(Collected data entries)
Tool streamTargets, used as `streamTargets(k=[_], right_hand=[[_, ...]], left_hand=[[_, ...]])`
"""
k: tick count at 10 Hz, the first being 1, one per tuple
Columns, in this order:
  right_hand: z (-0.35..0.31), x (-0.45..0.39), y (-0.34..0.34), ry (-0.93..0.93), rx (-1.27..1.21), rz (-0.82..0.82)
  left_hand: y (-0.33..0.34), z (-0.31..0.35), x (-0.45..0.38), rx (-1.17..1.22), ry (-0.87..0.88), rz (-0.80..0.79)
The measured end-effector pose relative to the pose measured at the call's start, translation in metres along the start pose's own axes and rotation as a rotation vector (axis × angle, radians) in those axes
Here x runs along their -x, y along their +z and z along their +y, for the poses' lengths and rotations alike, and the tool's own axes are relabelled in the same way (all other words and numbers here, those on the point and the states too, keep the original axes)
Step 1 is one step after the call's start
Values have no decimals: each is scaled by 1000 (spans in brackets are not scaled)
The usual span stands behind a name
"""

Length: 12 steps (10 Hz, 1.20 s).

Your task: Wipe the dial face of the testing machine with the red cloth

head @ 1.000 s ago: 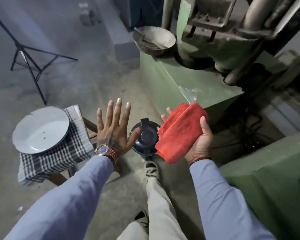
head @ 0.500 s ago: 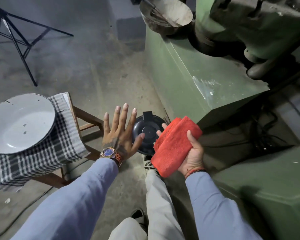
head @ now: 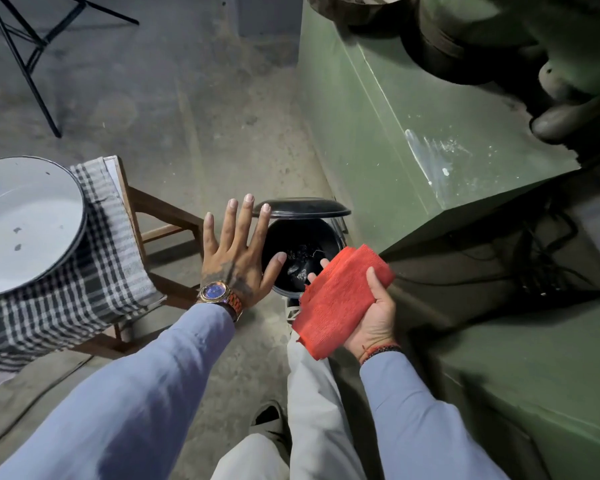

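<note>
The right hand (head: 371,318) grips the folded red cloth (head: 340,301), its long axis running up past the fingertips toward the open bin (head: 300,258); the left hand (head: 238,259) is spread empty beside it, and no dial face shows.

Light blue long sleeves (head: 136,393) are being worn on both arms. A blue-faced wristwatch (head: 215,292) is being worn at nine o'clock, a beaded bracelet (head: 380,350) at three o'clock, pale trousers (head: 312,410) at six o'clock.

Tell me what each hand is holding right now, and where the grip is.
The right hand holds the folded red cloth across its middle, thumb on top, fingers beneath. The left hand is open and holds nothing.
</note>
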State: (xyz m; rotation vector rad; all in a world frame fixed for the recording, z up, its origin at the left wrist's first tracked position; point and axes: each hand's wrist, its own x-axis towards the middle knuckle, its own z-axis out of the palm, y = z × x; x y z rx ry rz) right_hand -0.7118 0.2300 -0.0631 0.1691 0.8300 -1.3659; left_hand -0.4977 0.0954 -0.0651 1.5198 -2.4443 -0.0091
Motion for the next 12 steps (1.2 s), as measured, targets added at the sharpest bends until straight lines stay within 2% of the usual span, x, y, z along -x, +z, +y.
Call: streamTargets(k=[1, 2, 3, 4, 5, 6, 7, 8, 9, 10, 11, 12], right_hand=[[1, -11, -5, 27, 11, 63], [2, -32, -10, 53, 25, 223], [4, -55, -7, 59, 17, 314], [7, -86, 1, 107, 59, 359], [9, -96, 5, 178, 191, 441], [9, -93, 24, 150, 496, 529], [1, -90, 47, -39, 820, 544], [-16, -83, 84, -367, 1422, 469], [-26, -62, 109, -524, 1750, 438], [-55, -24, 164, -718, 1968, 430], [-80, 9, 207, -897, 1980, 435], [-116, 60, 265, -1174, 1931, 482]], left_hand=[[6, -3, -3, 2, -11, -5], [15, -9, -7, -9, -20, -28], [20, -14, -10, -17, -18, -24], [25, -21, -19, -38, 9, -1], [21, -23, -30, -49, 12, -12], [11, -20, -44, -48, 13, -13], [-3, -18, -53, -56, 22, 8], [-30, -19, -70, -55, 27, 38], [-60, -15, -74, -82, 42, 64], [-123, -11, -99, -72, 50, 118], [-184, -4, -126, -75, 54, 202], [-272, 13, -151, -77, 114, 325]])
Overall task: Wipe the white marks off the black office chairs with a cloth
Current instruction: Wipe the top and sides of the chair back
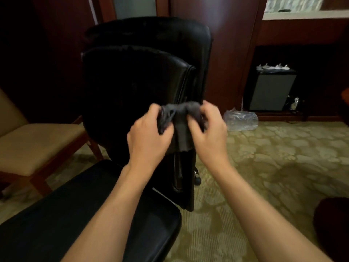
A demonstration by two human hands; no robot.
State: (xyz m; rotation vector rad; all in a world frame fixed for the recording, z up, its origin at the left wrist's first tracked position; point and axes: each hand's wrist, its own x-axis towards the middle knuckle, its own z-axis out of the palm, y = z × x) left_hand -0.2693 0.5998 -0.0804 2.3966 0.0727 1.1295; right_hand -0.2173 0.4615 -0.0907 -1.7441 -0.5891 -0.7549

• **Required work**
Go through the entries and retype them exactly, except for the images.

• **Solution to this exercise**
Tool streamTargets, used as `streamTargets(k=[_], right_hand=[[_, ...]], left_hand=[[_, ...]])`
"""
k: tick count at 10 Hz, the first being 1, one per tuple
Columns, in this order:
  right_hand: z (-0.35..0.31), x (-0.45..0.39), y (-0.34..0.34), ry (-0.93..0.93), rx (-1.27..1.21), rz (-0.82..0.82)
  left_hand: y (-0.33..0.34), z (-0.31..0.35), x (-0.45..0.38), rx (-1.17..1.22), ry (-0.87..0.88), rz (-0.80..0.79)
The measured end-effector pose relative to the pose measured at the call's start, translation in metres along the start pose's own axes and rotation as a rotation vector (axis × angle, radians) in those axes
Here x runs along their -x, y along their +z and z along their +y, for the poses' lengths and rotations alike, and the tool's own axes are relabelled in the same way (all other words and numbers here, those on the point and the states too, keep the original axes)
Step 1 is one step after the call's start
Values have no decimals: each is scaled by 1000 (spans in brackets are not scaled)
The usual span stands behind a name
"""

Length: 12 steps (10 Hz, 1.20 s).

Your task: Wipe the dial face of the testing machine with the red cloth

head @ 1.000 s ago: 
head @ 0.500 s ago: 
head @ now: 

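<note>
The right hand (head: 371,318) grips the folded red cloth (head: 340,301), its long axis running up past the fingertips toward the open bin (head: 300,258); the left hand (head: 238,259) is spread empty beside it, and no dial face shows.

Light blue long sleeves (head: 136,393) are being worn on both arms. A blue-faced wristwatch (head: 215,292) is being worn at nine o'clock, a beaded bracelet (head: 380,350) at three o'clock, pale trousers (head: 312,410) at six o'clock.

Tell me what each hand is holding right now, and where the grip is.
The right hand holds the folded red cloth across its middle, thumb on top, fingers beneath. The left hand is open and holds nothing.
</note>
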State: (xyz m; rotation vector rad; all in a world frame fixed for the recording, z up, its origin at the left wrist's first tracked position; point and axes: each hand's wrist, its own x-axis towards the middle knuckle, its own z-axis out of the palm, y = z × x; x y z rx ry rz) right_hand -0.7118 0.2300 -0.0631 0.1691 0.8300 -1.3659; left_hand -0.4977 0.0954 -0.0651 1.5198 -2.4443 -0.0091
Motion for the next 12 steps (1.2 s), as measured, targets added at the sharpest bends until straight lines stay within 2% of the usual span, x, y, z along -x, +z, +y.
Call: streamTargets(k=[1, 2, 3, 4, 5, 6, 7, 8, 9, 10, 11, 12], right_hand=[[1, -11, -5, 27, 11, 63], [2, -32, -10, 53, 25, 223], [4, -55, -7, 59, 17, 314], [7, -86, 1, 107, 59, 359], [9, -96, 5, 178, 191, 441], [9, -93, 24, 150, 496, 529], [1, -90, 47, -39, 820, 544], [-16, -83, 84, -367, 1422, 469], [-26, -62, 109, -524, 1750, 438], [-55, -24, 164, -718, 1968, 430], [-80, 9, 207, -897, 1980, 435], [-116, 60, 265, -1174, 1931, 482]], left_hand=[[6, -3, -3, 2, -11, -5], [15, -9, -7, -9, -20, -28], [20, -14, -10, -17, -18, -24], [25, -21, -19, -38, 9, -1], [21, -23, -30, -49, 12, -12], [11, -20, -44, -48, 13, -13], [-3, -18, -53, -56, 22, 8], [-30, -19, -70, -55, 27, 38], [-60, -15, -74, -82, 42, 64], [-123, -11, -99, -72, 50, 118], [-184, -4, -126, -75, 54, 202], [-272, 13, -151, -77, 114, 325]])
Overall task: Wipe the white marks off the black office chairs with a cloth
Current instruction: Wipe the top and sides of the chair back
A demonstration by two human hands; no robot.
State: (xyz m; rotation vector rad; all in a world frame fixed for the recording, z up, its origin at the left wrist's first tracked position; point and axes: each hand's wrist, its own x-axis towards the middle knuckle, its own z-axis out of the palm, y = z × x) left_hand -0.2693 0.5998 -0.0804 2.3966 0.0727 1.1295; right_hand -0.2173 0.4615 -0.0907 -1.7441 -0.5891 -0.7549

That concludes the response.